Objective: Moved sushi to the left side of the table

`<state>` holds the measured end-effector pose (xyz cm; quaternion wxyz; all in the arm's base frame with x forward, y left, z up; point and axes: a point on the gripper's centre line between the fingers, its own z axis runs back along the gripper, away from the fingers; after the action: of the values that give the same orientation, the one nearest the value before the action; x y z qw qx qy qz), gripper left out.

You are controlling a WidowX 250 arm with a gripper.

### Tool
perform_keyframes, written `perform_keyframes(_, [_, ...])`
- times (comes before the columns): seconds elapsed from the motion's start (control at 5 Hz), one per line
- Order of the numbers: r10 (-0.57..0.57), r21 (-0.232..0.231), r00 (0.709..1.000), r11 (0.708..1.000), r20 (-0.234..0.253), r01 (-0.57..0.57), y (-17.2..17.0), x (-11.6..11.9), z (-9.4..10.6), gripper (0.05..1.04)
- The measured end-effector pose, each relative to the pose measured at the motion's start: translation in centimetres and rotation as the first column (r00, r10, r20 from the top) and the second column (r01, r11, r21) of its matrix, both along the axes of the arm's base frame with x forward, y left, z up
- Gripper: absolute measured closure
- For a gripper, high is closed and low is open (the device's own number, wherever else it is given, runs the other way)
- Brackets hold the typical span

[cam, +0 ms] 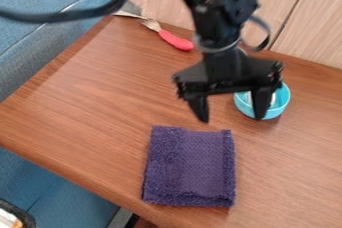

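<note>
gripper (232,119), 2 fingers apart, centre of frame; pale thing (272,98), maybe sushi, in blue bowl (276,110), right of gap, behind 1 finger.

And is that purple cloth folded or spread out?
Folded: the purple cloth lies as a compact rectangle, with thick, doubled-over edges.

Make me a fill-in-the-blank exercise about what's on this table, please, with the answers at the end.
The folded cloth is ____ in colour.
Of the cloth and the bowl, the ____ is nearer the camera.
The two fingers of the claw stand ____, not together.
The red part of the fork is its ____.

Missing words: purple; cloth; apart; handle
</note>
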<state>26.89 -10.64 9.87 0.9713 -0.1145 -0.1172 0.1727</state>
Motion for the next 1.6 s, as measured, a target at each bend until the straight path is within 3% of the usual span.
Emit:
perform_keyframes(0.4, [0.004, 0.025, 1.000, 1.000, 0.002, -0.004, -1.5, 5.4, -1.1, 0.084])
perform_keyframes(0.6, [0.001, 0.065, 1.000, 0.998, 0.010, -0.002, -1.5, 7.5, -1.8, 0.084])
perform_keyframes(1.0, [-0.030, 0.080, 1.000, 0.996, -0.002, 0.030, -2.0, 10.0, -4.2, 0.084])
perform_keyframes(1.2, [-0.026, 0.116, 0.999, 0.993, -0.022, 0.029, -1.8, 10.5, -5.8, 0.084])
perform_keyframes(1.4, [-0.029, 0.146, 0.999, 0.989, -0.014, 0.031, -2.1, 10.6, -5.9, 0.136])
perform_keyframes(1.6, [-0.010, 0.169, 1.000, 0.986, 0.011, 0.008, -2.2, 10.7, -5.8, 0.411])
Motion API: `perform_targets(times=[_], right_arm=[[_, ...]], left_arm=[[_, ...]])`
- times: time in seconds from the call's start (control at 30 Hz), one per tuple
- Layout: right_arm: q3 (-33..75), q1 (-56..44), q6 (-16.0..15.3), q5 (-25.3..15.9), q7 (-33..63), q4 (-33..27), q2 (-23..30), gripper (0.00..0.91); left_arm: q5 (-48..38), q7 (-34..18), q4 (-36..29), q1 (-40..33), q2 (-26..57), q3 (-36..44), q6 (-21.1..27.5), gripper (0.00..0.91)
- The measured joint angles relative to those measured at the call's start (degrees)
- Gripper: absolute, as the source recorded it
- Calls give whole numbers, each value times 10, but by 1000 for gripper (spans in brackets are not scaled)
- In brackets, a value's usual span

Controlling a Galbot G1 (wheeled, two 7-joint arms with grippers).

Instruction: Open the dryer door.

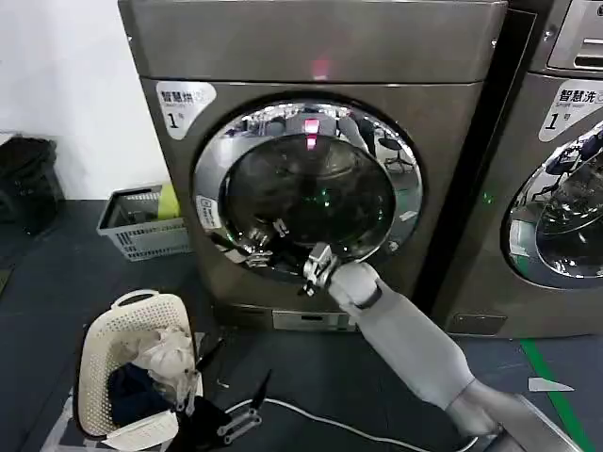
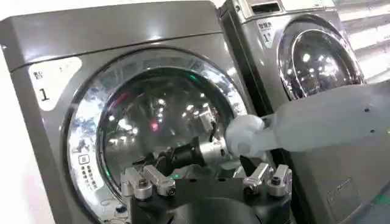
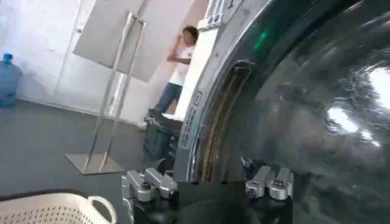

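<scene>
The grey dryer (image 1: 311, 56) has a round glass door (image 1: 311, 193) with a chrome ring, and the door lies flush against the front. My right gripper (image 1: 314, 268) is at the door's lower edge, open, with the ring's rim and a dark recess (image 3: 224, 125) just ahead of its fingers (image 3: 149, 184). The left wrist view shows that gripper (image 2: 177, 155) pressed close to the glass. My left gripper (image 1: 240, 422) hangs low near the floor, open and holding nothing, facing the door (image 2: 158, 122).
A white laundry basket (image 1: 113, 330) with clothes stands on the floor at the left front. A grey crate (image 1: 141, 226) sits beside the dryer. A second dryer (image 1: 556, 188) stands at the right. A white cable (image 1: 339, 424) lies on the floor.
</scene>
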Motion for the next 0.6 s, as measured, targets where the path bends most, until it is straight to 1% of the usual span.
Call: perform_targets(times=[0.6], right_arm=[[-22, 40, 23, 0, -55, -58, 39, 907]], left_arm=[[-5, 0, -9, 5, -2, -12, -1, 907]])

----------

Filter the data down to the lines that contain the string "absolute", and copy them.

- Gripper: absolute measured closure
- Gripper: absolute, as the source recorded it

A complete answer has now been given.